◆ To do:
Nothing in the data may be omitted; output it all verbatim.

◆ Data:
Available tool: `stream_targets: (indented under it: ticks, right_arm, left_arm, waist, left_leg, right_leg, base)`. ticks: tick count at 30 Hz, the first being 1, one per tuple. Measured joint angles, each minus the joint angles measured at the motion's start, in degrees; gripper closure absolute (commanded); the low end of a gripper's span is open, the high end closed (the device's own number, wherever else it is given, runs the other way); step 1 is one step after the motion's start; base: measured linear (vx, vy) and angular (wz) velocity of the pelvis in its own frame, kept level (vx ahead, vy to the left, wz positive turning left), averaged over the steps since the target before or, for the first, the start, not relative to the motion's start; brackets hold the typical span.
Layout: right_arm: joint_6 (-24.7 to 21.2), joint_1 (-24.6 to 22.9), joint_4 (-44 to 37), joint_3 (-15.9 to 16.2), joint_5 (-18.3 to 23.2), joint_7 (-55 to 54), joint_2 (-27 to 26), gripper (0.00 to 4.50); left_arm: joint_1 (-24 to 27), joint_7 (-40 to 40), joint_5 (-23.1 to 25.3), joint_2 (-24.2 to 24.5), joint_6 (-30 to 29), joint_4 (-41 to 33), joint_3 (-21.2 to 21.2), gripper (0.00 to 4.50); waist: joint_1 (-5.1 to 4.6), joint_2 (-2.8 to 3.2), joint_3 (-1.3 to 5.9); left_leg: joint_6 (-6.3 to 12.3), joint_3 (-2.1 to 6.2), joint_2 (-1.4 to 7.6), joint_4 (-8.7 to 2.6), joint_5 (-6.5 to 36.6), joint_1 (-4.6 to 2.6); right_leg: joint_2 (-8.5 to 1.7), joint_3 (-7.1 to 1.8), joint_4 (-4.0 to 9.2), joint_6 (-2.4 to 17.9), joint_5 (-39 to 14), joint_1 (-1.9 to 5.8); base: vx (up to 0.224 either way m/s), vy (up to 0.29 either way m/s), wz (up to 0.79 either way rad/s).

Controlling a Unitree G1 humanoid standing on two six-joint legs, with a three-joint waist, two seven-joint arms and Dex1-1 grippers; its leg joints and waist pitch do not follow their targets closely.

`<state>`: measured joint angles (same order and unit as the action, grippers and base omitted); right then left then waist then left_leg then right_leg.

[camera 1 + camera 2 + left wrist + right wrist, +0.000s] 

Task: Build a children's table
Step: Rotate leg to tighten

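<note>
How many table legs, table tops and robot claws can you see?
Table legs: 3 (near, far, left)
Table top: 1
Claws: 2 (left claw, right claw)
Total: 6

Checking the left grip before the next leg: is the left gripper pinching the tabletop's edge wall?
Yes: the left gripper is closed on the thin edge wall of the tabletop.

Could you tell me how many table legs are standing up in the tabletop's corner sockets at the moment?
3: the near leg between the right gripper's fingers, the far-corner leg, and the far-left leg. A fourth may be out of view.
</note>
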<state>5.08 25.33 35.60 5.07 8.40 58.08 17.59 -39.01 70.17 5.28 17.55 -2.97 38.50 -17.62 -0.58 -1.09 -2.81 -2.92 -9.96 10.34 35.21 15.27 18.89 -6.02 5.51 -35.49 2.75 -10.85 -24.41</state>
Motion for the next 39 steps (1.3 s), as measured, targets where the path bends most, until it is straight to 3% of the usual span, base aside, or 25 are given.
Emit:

◆ Result:
Available tool: `stream_targets: (indented under it: ticks, right_arm, left_arm, waist, left_leg, right_leg, base)`. ticks: tick count at 30 Hz, the first being 1, one per tuple. Measured joint angles, each minus the joint angles measured at the motion's start, in degrees; gripper closure absolute (commanded); the low end of a gripper's span is open, the high end closed (the device's own number, wherever else it is given, runs the other way); step 1 is one step after the motion's start; base: measured linear (vx, vy) and angular (wz) velocity of the pelvis in its own frame, kept level (vx ahead, vy to the left, wz positive turning left), averaged over the steps since the target before or, for the first, the start, not relative to the motion's start; brackets hold the typical span.
Layout: right_arm: joint_6 (-24.7 to 21.2), joint_1 (-24.6 to 22.9), joint_4 (-44 to 37), joint_3 (-15.9 to 16.2), joint_5 (-18.3 to 23.2), joint_7 (-55 to 54), joint_2 (-27 to 26), gripper (0.00 to 4.50); left_arm: joint_1 (-24 to 27), joint_7 (-40 to 40), joint_5 (-23.1 to 25.3), joint_2 (-24.2 to 24.5), joint_6 (-30 to 29), joint_4 (-41 to 33), joint_3 (-21.2 to 21.2), gripper (0.00 to 4.50); waist: joint_1 (-5.1 to 4.6), joint_2 (-2.8 to 3.2), joint_3 (-1.3 to 5.9); left_leg: joint_6 (-6.3 to 12.3), joint_3 (-2.1 to 6.2), joint_2 (-1.4 to 7.6), joint_4 (-8.7 to 2.6), joint_5 (-6.5 to 36.6), joint_1 (-4.6 to 2.6); right_leg: joint_2 (-8.5 to 1.7), joint_3 (-7.1 to 1.8), joint_4 (-4.0 to 9.2), joint_6 (-2.4 to 17.9), joint_5 (-39 to 14), joint_1 (-1.9 to 5.8); base: vx (up to 0.224 either way m/s), vy (up to 0.29 either way m/s), wz (up to 0.79 either way rad/s).

Controlling a Unitree G1 humanoid standing on two six-joint legs, with a three-joint waist, two seven-joint arms and Dex1-1 grippers; its leg joints and waist pitch do not follow their targets closely.

`<state>`: measured joint angles (same order and unit as the action, grippers and base omitted); right then left then waist then left_leg then right_leg.

[camera 1 + camera 2 + left wrist + right wrist, +0.000s] 

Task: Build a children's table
Step: Rotate leg to tighten

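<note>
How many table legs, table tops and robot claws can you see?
Table legs: 3 (near, far, left)
Table top: 1
Claws: 2 (left claw, right claw)
Total: 6

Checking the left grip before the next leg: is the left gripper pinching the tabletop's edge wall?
Yes: the left gripper is closed on the thin edge wall of the tabletop.

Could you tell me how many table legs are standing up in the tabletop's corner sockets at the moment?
3: the near leg between the right gripper's fingers, the far-corner leg, and the far-left leg. A fourth may be out of view.
</note>
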<state>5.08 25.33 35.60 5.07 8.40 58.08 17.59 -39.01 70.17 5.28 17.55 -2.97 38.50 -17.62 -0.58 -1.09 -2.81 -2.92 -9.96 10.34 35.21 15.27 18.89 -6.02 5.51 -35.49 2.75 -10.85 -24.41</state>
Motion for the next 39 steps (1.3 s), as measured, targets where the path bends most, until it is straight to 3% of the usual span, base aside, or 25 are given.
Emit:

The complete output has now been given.